No experimento, a idade média dos voluntários era de 20 anos. No momento do início das observações, ninguém havia se infectado com um novo tipo de coronavírus.
No início do estudo, os cientistas testaramparticipantes por dependência de álcool. Como resultado da verificação, cerca de um terço dos indivíduos caiu no grupo de usuários de álcool. Outras 810 pessoas foram classificadas como bebedoras e abstêmios.

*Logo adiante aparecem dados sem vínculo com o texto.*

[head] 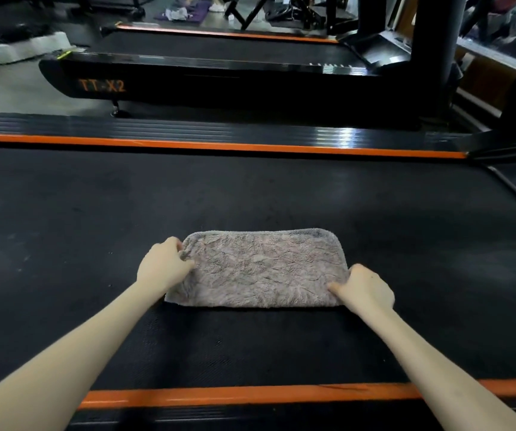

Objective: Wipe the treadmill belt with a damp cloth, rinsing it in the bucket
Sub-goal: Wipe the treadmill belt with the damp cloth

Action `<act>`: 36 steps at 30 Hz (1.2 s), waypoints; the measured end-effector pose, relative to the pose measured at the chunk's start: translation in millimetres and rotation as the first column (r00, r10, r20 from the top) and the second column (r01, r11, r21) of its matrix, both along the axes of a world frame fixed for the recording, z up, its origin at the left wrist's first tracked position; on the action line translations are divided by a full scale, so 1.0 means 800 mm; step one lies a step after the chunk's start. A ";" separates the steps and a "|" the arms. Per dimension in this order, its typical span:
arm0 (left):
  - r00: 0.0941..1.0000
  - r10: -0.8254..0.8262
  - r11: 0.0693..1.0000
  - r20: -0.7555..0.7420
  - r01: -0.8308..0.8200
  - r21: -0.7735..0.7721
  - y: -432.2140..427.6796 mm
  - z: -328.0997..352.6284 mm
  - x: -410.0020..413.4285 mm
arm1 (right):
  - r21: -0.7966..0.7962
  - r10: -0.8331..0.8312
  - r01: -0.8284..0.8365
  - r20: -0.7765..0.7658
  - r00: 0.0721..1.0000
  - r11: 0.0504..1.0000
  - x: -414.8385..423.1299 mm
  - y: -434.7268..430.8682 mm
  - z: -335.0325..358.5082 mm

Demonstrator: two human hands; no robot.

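Nearest the person, both bare forearms reach out over the orange side stripe (pixel 250 395) of the treadmill, and the fluffy grey-pink folded cloth (pixel 259 270) lies flat on the black textured treadmill belt (pixel 95 213) between the hands. The left hand (pixel 165 264) pinches the cloth's left edge, fingers curled into the pile; the right hand (pixel 365 289) grips the near right corner, thumb laid on top. So both hands are closed on the cloth, one at each end.

It looks like the wiping step, with the cloth spread wide for a broad pass. The next move likely calls for even downward pressure from both hands and a steady push away across the belt toward the far orange stripe (pixel 219 146).

Beyond the hands stands a second black treadmill marked TT-X2 (pixel 188 79), then dim clutter too blurred to name. No bucket shows anywhere, and whether the cloth is damp cannot be told.
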State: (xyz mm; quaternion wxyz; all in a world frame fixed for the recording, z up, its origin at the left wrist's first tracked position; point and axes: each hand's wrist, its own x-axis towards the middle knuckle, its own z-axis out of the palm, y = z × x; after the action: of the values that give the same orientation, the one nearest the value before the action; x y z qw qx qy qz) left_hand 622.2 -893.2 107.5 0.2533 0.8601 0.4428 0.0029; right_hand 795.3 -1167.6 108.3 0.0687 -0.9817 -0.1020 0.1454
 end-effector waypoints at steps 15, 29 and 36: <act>0.950 0.295 0.882 0.106 -0.228 -0.412 -0.012 0.009 -0.025 | 0.155 0.572 -0.586 0.130 0.810 0.795 -0.134 0.129 0.043; 0.942 -0.293 0.893 0.164 0.331 -0.305 -0.116 0.093 0.100 | 0.572 0.093 -0.100 0.041 0.995 0.814 -0.043 0.018 0.035; 0.875 0.127 0.887 0.466 0.110 -0.449 -0.053 0.090 0.069 | 0.456 0.255 -0.420 0.380 0.889 0.784 -0.083 0.098 0.030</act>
State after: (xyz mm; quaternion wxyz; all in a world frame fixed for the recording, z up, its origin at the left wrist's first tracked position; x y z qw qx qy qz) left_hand 677.2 -935.8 179.6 0.5529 0.7443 0.3571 0.1132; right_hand 728.6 -1089.4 132.2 0.2913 -0.9000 -0.3230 -0.0280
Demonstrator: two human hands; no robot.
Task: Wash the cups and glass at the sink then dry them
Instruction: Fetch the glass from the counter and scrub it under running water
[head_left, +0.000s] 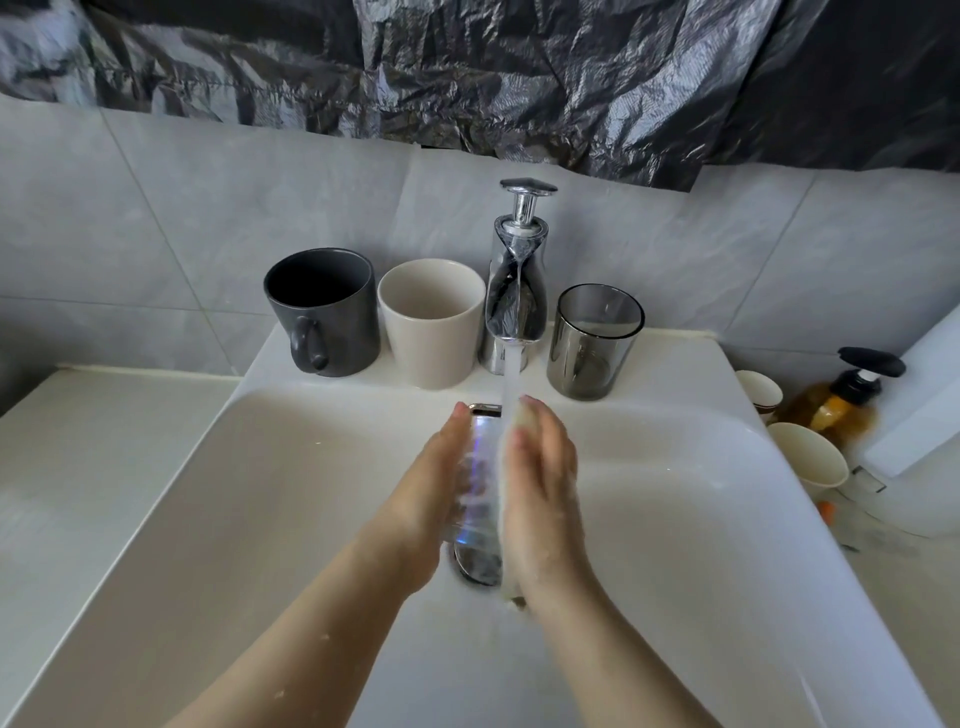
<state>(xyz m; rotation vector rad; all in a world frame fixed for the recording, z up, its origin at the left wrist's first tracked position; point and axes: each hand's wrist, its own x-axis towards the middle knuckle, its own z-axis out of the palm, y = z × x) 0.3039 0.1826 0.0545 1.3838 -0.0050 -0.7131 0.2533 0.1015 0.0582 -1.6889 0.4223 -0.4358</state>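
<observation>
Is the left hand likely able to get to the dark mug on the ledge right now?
Probably yes. The left hand holds nothing, fingers straight under the water, and the dark mug stands on the sink ledge left of the tap, with nothing between.

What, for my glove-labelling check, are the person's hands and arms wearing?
Nothing worn shows. The left hand and right hand are bare, with no gloves, rings or watch. No sleeves reach into view, and both arms look wet and soapy.
</observation>
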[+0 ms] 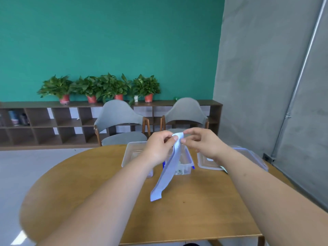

Nos próximos meses, 44 voluntáriosO teste de PCR para SARS-CoV-2 foi positivo. Destes, 23 pessoas bebiam pouco e 21 bebiam constantemente. Descobriu-se que os viciados foram infectados 1,89 vezes mais frequentemente. Eles também apresentaram sintomas como perda do olfato e dor de cabeça com 18% mais frequência. Os cientistas concluíram que, na próxima onda, os pacientes que bebem têm maior probabilidade de contrair o coronavírus.
Os resultados do trabalho foram publicados no site do medRxiv preprints, eles ainda não foram aprovados no procedimento de revisão.
Lembremos que cientistas anteriores descobriram que mesmo pequenas doses de álcool enfraquecem a imunidade inata e adaptativa.